Melainkan ada faktor dimana masyarkat yang ada di Desa Limau Manis dengan pendidikan yang cukup baik tersebut cenderung memiliki kegiatan atau aktifitas yang jauh lebih kompleks daripada masyarkat dengan pendidikan SLTA/Sederajat. Bila di telah maka sebenarnya masyarkat dengan pendidikan baik sebenarnya mau menyumbangkan minimal ide ataupun gagasan untuk kemajuan desa namun, kembali lagi kendala pekerjaan dan waktu kembali menjadi hambatan. Sehingga faktor tersebut lah yang membuat masyarkat dengan pendidikan cukup baik sulit untuk menyumbangkan berpartisipasi nya dalam setiap tahapan pembangunan. Sehubungan dengan hal tersebut, maka hambatan masyarakat untuk berpartisipasi karena faktor pendidikan adalah tidak benar. Masyarkat dengan jenjang pendidikan apapun sebenarnya mau berpartisipasi dalam kemajuan desa.

3. Jenis Kelamin.

Masalah kesetaraan gender adalah hal yang cukup marak digalakan dalam berbagai aspek pembangunan tidak terkecuali wilayah pedesaan, ini ditandai dalam Musrenbang desa yang harus melibatkan peran serta jenis kelamin perempuan serta laki-laki. Plumer mengungkapkan Sudah sangat diketahui bahwa sebagian masyarkat masih menganggap faktor jenis kelamin dapat mempengaruhi keinginan dan kemampuan masyarkat untuk berpartisipasi beranggapan bahwa laki-laki dan perempuan akan mempunyai persepsi pandangan berbeda terhadap suatu pokok permasalahan.
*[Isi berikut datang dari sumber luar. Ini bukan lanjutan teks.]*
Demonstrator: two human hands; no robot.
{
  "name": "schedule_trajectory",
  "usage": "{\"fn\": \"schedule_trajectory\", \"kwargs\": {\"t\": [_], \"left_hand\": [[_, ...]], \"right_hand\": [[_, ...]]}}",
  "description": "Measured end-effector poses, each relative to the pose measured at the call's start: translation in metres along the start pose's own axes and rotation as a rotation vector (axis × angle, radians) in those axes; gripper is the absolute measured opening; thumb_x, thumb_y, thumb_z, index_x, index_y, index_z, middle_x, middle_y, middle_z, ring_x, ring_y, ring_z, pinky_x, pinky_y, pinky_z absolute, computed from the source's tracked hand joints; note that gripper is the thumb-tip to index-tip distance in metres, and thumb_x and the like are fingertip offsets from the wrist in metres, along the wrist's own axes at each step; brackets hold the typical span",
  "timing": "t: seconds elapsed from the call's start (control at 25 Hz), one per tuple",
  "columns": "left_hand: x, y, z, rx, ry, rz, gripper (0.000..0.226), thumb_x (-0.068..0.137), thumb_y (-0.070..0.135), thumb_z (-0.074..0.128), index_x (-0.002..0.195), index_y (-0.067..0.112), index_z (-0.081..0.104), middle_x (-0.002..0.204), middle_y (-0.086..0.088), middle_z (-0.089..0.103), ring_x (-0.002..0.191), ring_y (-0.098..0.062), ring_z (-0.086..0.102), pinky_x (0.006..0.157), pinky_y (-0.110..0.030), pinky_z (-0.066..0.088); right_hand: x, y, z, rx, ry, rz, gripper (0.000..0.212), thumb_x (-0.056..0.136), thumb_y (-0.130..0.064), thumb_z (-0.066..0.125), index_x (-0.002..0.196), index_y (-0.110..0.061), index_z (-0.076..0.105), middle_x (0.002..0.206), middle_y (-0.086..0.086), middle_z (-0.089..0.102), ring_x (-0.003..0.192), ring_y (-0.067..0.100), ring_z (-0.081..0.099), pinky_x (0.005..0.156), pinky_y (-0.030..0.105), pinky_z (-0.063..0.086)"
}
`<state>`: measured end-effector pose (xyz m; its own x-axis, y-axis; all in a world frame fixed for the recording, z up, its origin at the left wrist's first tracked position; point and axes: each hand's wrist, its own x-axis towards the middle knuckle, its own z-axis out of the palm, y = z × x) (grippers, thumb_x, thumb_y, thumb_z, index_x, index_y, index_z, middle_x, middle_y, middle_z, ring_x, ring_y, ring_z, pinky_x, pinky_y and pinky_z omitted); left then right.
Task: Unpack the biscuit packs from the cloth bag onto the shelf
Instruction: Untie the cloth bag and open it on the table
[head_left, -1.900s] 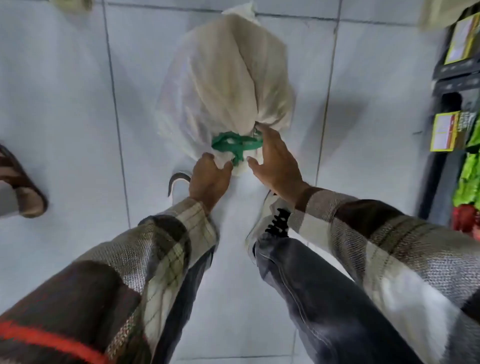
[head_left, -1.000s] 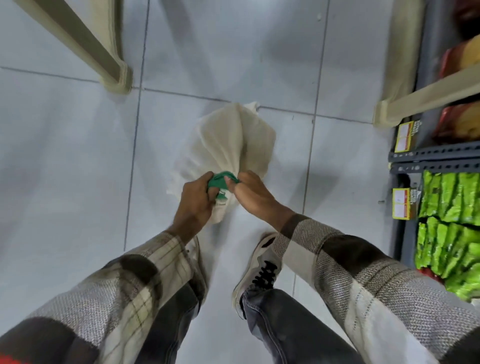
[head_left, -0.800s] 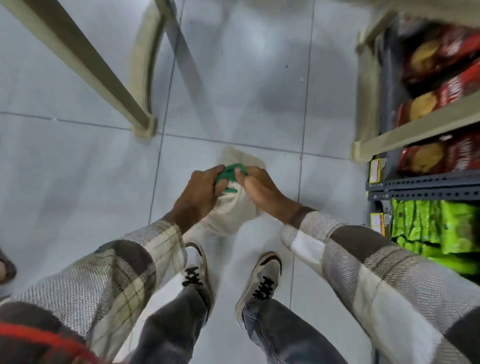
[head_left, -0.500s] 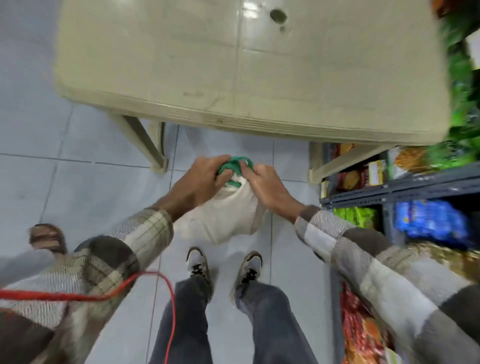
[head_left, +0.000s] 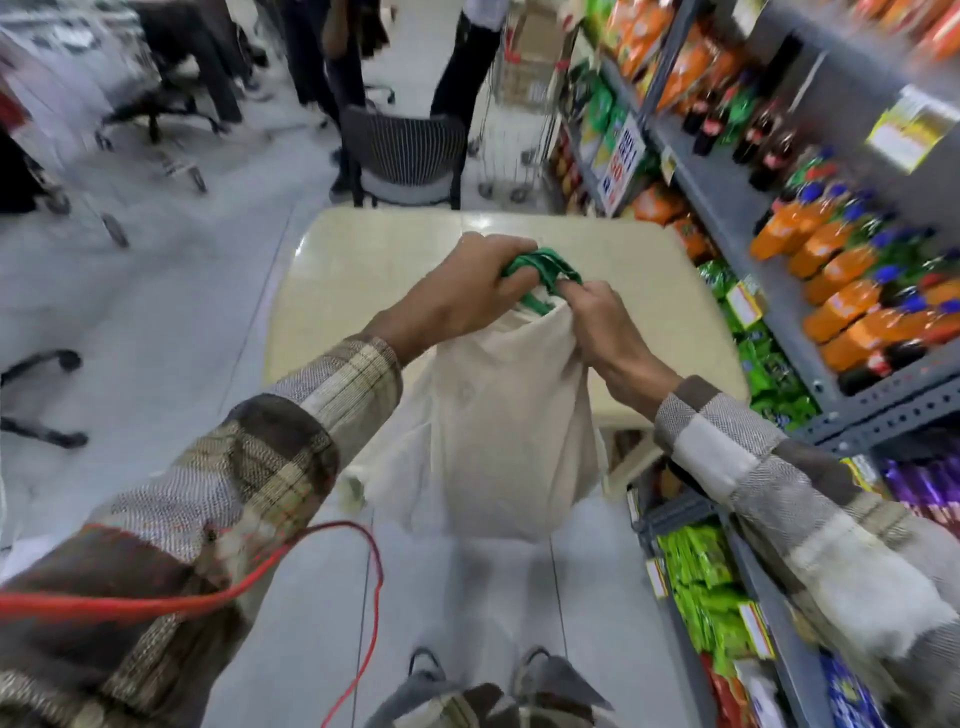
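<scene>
The cream cloth bag (head_left: 511, 426) hangs in the air in front of me, its mouth bunched together. Both hands hold it by its green handles (head_left: 543, 270). My left hand (head_left: 462, 296) grips them from the left, my right hand (head_left: 597, 322) from the right. The bag's upper part is level with the near edge of a beige plastic table (head_left: 363, 270). The biscuit packs are hidden inside the bag. The grey metal shelf (head_left: 727, 208) runs along my right side.
The shelf holds orange drink bottles (head_left: 841, 280), green snack packs (head_left: 701, 597) and orange packets. A dark chair (head_left: 405, 150) stands beyond the table, and people's legs stand farther back. A red cable (head_left: 311, 545) hangs by my left sleeve. Office chair bases sit at the left.
I have stood up and lifted the bag from the floor to table height. The view swung from the floor tiles up to the table, shelf and aisle.
</scene>
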<state>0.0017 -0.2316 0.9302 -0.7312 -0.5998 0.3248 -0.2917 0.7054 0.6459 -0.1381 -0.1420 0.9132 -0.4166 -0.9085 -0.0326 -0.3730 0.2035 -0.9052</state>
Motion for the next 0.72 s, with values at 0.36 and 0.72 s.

Dalam hal ini keterkaitan antara jenis kelamin dengan intensitas untuk masyarkat berpartisipasi memang tidak memiliki hubungan. Seperti dalam wawancara Kepala Dusun oleh Ibu Suranata, seorang Kepala Dusun perempuan yang menjelaskan dalam wawancara bahwa jenis kelamin tidak memilki pengaruh dalam perencanaan pembangunan, akan tetapi memiliki pengaruh yang cukup spesifik dalam pelaksanaan pembangunan, seperti yang diketahui pelaksanaan pembangunan infrastruktur bukan lah pekerjaan yang ringan. Jadi pelaksana partisipasi pembangunan didominasi oleh kaum laki-laki dan perencanaan pembangunan kaum perempuan tetap diikutsertakan.

Sehubungan juga dengan penelitian di lapangan peneliti menemukan bahwa, jenis kelamin perempuan dan laki-laki yang mengikuti partisipasi tidak memiliki pengaruh yang signifikan. Ini ditandai masih ada jenis kelamin perempuan yang mau mengikuti perencanaan pembangunan pada tingkat dusun maupun desa.